In Connect It!, students practice using different types of conjunctions (temporal and causal, for example) to combine two clauses into a coherent sentence.
Message in a Bottle
In Message in a Bottle, students build their awareness of syntax and the impact word order has on meaning by unscrambling scraps of lost messages to reconstruct sentences.
Mind the Gap
In Mind the Gap, comprehension levels are assessed through a modified cloze exercise in which students make selections to fill in the blanks of a text where approximately every seventh word has been omitted.
In Show Off, students learn how common text structures give clues to meaning, using cues from illustrations to rearrange sentences in the correct sequential or chronological order.
In Sloppy Scrolls, students practice the art of comprehension monitoring, or ensuring that they continually build and check a mental model of what they read. In the game, students are introduced to a world of enchanted scrolls that have lost their magic: they contain inconsistencies, and no longer make sense. The students must attempt to identify the inconsistencies by tapping the sentences that don’t match the rest of the passage. To increase the challenge of the game, some of the passages are presented without errors.
In Storyboard, students practice making inferences by completing a storyboard that integrates relevant background knowledge missing from a given sentence.
In Super Match, students work on developing cognitive flexibility, or the ability to track multiple elements simultaneously, by completing interactive puzzles that associate pictures and words across multiple dimensions (e.g., color and category, or starting sounds and category).
In Unmask That, students build their understanding of anaphora, a tool authors use to avoid repetition, by linking pronouns to their antecedents in text.
In Best Buddy, students examine character traits to determine which school club provides the best fit for their fictional friends.
In Book Club, students compare and contrast two books on the same topic or theme to determine which book best meets the needs of a character in the game.
In Debate-a-Ball, students practice identifying the best evidence to support a claim. Students pick an animal avatar to compete with an automated opponent in debates on familiar topics. To win, students must put forward the best evidence to support each claim more frequently than their opponents. They are taught to identify evidence that is factual and strongly related to the claim.
In Picture This, students complete the illustrations for a story by identifying words that describe its setting, characters, problems, and solutions.
In Storybox, students choose settings, situations, and solutions to send characters on different adventures, using details and context to help them resolve problems and complete the story.
In Tube Tales, students learn the attributes of different genres and practice identifying them in brief texts.
What's the Big Idea
In What’s the Big Idea, students examine pictures, picture sequences, and short passages to practice differentiating the main idea from story details.

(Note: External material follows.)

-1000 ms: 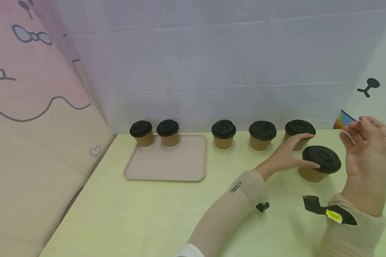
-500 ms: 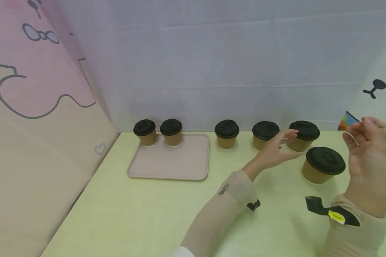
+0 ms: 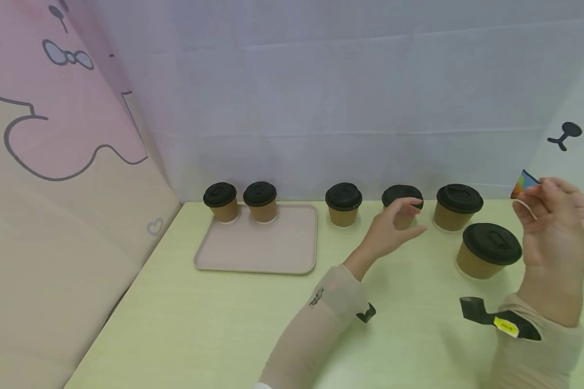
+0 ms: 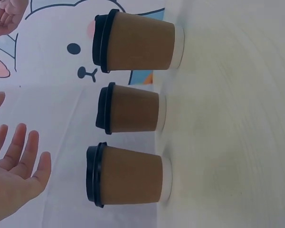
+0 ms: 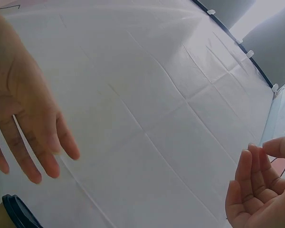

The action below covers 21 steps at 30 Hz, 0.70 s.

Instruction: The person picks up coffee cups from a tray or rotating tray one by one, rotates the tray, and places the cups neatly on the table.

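The left hand (image 3: 386,229) hung over the table (image 3: 233,324) with its thumb and fingers spread in a wide curve, holding nothing. Just beyond its fingers, and partly hidden by them in the head view, stood a lidded cup (image 3: 397,193); the left wrist view showed this hand apart from the three cups there. The right hand (image 3: 559,229) was raised well to the right of the left one, fingers loosely bent and the thumb tip close to the fingertips, holding nothing that showed. Between the hands stood a wide cup (image 3: 482,259), just left of the right hand, and behind it, further from the person, another cup (image 3: 451,215). A fourth cup (image 3: 343,208) stood near the left hand, on its left and a little beyond it. Well to the left of that hand lay a pale tray (image 3: 255,248), with two cups, the outer cup (image 3: 224,208) and the inner cup (image 3: 261,208), side by side at its far edge. All six were upright, brown with black lids, and beyond both hands rose a pale sheet (image 3: 321,102)
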Motion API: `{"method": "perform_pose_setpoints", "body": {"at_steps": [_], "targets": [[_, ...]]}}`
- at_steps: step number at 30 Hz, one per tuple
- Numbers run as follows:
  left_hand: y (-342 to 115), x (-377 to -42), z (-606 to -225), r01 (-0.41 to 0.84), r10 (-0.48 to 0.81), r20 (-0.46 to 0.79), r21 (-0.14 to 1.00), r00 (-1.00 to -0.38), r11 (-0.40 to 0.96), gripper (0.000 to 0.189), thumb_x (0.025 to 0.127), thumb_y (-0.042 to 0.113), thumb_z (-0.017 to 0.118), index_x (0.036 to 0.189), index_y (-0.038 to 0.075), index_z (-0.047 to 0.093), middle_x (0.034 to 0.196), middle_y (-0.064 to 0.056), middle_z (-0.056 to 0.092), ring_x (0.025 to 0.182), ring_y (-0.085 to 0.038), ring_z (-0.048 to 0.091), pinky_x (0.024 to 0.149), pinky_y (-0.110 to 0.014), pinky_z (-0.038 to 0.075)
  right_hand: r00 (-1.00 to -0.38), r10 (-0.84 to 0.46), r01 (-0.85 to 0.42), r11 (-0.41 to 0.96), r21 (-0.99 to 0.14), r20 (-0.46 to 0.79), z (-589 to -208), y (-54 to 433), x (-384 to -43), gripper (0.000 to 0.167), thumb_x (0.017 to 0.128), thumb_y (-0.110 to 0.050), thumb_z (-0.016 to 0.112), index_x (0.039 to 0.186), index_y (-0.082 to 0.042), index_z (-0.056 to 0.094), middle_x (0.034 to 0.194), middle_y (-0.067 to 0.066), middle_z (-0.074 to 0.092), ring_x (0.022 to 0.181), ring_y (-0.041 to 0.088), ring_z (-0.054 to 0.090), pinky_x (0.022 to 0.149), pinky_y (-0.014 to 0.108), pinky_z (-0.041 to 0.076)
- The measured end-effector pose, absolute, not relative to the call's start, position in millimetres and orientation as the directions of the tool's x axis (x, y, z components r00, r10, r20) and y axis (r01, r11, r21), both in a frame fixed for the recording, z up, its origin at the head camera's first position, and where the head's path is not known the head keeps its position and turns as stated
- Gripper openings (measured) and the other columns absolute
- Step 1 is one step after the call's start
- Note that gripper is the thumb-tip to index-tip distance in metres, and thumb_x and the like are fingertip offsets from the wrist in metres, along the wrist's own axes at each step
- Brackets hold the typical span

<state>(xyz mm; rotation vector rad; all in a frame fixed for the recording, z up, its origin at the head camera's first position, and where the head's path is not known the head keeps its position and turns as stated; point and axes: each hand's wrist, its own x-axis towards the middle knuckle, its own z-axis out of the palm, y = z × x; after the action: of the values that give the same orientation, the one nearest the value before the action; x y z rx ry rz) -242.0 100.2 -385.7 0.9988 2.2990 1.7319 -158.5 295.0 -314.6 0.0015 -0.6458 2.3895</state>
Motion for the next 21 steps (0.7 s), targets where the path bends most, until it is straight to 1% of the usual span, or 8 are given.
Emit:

In Punchline!, students learn how words can have multiple meanings by channeling their inner comedian to crack homonym-based jokes.
Shades of Meaning
In Shades of Meaning, students differentiate the nuances in similar words — first by ordering them from weakest to strongest, largest to smallest, or least to greatest; then by putting them into sentences that further clarify their meaning.
In Word Raiders, older students encounter Tier 2, high-utility words, ultimately building a visual semantic map of each word.
The program includes resources that give students chances to apply skills they’ve learned and teachers the ability to track student progress across multiple data points.
The teacher dashboard required zero set-up time and uses detailed data to provide insights into student progress. Teachers can drill down into student profiles to see specific content students are working on and where they are struggling.
Once students have engaged with a skill in the program they will get to practice on a text. Students use authentic literary and informational texts in a scaffolded environment as they complete more and more challenging tasks.